While he has sometimes signaled to western media willingness to consider market flexibility and trade concessions, his reaction to President Trump’s own decisiveness regarding the two nations’ trade gap has been met with tit-for-tat tariff responses and pointed jabs at the U.S., demonstrating to his own people a more equal balance of power that has emerged between the two countries. The Chinese and U.S. presidents, at least publicly and to date, have not softened their back-and-forth rhetoric.

Summarizing, IHS asserts that the global propane market is efficient enough to find a “new norm” if the proposed tariffs are implemented. There are likely to be short-term inefficiencies before achieving a “steady-state new norm” caused by short-term contractual obligations and the allowance of enough time for pricing signals to incentivize the global rebalancing of the market.

Plastic
Regarding additional retaliatory tariffs by China for U.S. products essential to its manufacture of plastics, IHS Markit observes there are still many unknowns that make estimating the impacts more challenging, although some products have been targeted, including certain grades of PE. Currently, China is about 60% self-sufficient in terms of overall PE consumption.
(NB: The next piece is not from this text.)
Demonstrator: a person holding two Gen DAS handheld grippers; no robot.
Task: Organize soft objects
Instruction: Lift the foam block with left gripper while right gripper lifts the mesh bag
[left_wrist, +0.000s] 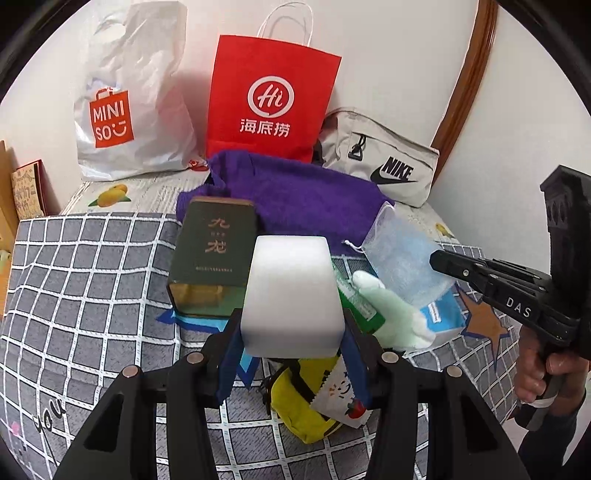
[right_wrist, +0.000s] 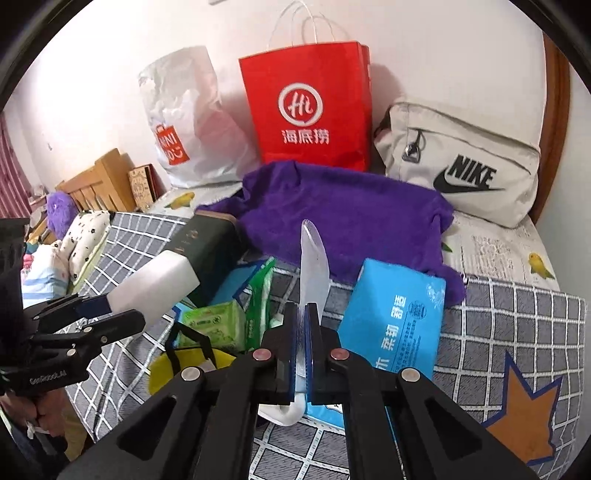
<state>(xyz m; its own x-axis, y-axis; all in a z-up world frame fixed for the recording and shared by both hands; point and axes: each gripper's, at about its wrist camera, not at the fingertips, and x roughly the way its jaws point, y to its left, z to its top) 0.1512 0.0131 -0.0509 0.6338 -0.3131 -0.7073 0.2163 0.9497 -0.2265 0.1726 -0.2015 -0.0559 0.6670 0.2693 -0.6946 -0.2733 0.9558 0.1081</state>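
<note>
My left gripper (left_wrist: 293, 332) is shut on a white foam block (left_wrist: 291, 295) and holds it above the clutter on the bed; the block also shows in the right wrist view (right_wrist: 155, 284). My right gripper (right_wrist: 303, 343) is shut on a translucent drawstring pouch (right_wrist: 314, 266), seen edge-on; in the left wrist view the pouch (left_wrist: 402, 254) hangs from the right gripper (left_wrist: 443, 264). A purple towel (left_wrist: 295, 195) lies behind. A pale green sock (left_wrist: 395, 314), a blue tissue pack (right_wrist: 399, 317) and a green tissue pack (right_wrist: 214, 325) lie below.
A dark green box (left_wrist: 214, 251) stands by the towel. A yellow pouch (left_wrist: 299, 402) lies near my left gripper. A Miniso bag (left_wrist: 125, 99), a red paper bag (left_wrist: 269, 99) and a Nike bag (left_wrist: 380, 162) stand against the wall. The grey checked blanket (left_wrist: 92, 277) covers the bed.
</note>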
In 2017, total U.S. exports were just under one million tons, with exports representing about 17% of total PE exports from the U.S. Propane is a major manufacturing feedstock.

If the tariffs are finalized as proposed, it is likely some producers will optimize their global footprint by exporting more products from the U.S. to Europe, while supplying China from their Middle East or Asia-based facilities. IHS forecasts minimal impact on U.S. prices unless the situation lasts into 2019 and beyond, when new LDPE (low-density polyethylene) comes online from Dow, Formosa, and Sasol. Most of the expanded production of LDPE has been aimed at the export market — China—and some may be redirected to the U.S. market. Meanwhile, other U.S. exports targeted by China serve the vinyl value chain, with some carrying the full 25% tariff.

Finally, as the trade rhetoric between the U.S. and China heats up, IHS advises, it is important for U.S. companies that rely heavily on exports to China to begin to identify alternative market scenarios if tariffs are imposed that would make U.S. products non-competitive. But, it is also critical to look at U.S.-China trade from a global trade-balance perspective, since the implementation of tariffs will cause a rebalancing over time, as contracts play out and new arbitrage opportunities open and close.